The most apt word to sum up Haitink's idea of Mahler is, noble. A profound meditation upon life and the life of a great composer is achieved in a performance that is by no means hasty; indeed, the first movement lasts 27:02 and feels truly epic. Let's just stop and remind ourselves of something we already know: Mahler's 9th, his symphonies in general, are huge. One disc or two, the 9th is a big listen.
I don't know much of the substantial Berlin Philharmonic cycle BH recorded back in the '90s but the general impression I got from studying the critical appraisal was one of hefty dourness. Today, Haitink's engagement with the music of Mahler is not dour but it is weighty and characterful, without neurotics or shock tactics. Masterful control that does not preclude sympathy.
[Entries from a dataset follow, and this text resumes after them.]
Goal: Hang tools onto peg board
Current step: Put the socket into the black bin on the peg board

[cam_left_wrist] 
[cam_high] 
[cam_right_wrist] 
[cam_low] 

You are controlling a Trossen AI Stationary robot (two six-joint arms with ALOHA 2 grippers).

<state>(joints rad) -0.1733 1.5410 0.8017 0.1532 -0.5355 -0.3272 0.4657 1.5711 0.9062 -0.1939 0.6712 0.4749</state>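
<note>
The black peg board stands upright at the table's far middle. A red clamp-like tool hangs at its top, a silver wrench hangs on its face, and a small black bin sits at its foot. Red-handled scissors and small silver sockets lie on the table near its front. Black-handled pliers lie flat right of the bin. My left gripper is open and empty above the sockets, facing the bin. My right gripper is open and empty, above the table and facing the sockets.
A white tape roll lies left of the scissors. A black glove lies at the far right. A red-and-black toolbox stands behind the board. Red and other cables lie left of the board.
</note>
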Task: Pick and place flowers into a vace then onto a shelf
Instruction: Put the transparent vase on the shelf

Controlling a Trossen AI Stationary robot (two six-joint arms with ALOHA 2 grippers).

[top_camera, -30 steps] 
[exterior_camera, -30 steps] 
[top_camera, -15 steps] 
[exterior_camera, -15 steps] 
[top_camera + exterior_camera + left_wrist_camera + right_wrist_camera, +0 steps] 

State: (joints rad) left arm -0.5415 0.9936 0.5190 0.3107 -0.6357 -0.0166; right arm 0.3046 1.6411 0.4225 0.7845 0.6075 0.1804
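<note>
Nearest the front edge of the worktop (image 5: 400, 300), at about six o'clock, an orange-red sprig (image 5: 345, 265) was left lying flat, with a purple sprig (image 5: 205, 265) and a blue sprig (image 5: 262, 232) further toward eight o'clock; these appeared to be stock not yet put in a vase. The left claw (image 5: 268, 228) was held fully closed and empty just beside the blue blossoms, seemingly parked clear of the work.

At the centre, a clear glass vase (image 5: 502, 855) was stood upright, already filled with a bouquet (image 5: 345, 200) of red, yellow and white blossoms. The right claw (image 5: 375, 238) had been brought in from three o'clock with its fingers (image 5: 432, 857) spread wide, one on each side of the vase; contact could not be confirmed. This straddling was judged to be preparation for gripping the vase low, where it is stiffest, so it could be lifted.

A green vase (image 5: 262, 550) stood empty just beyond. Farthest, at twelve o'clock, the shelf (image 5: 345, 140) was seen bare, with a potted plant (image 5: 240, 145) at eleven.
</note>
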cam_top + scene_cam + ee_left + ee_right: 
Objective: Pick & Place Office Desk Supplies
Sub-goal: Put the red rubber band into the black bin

I've recently come into the old RCO/Mahler cycle, reissued in the Decca Haitink Symphonies Edition. I can remember a fellow reviewer, vis-à-vis the 9th, talking about a 'hole' in the sound. There is something of the kind, maybe also some extraneous noise, which is one good reason for putting this new BRSO concert in pole position, at least as far as the Haitink Mahler discography goes. Whilst listening to the old RCO version I couldn't help comparing it, unfavourably, with the Karajan concert of 1982 - indeed, the Haitink woke me up to just how great that concert recording is - but this digital stereo Munich recording deserves respect on its own terms. Superbly detailed, beautiful without being boutique, and as I said when I reviewed the Bruckner 5 on BR Klassik, the outer movements are where the spiritual drama is found, the worldly battle dramatized in the centre. Bruckner: Symphony 5
An exemplary recording and another testament to a great conductor. There's nothing of the circus in Haitink's Mahler and we're all the better for that.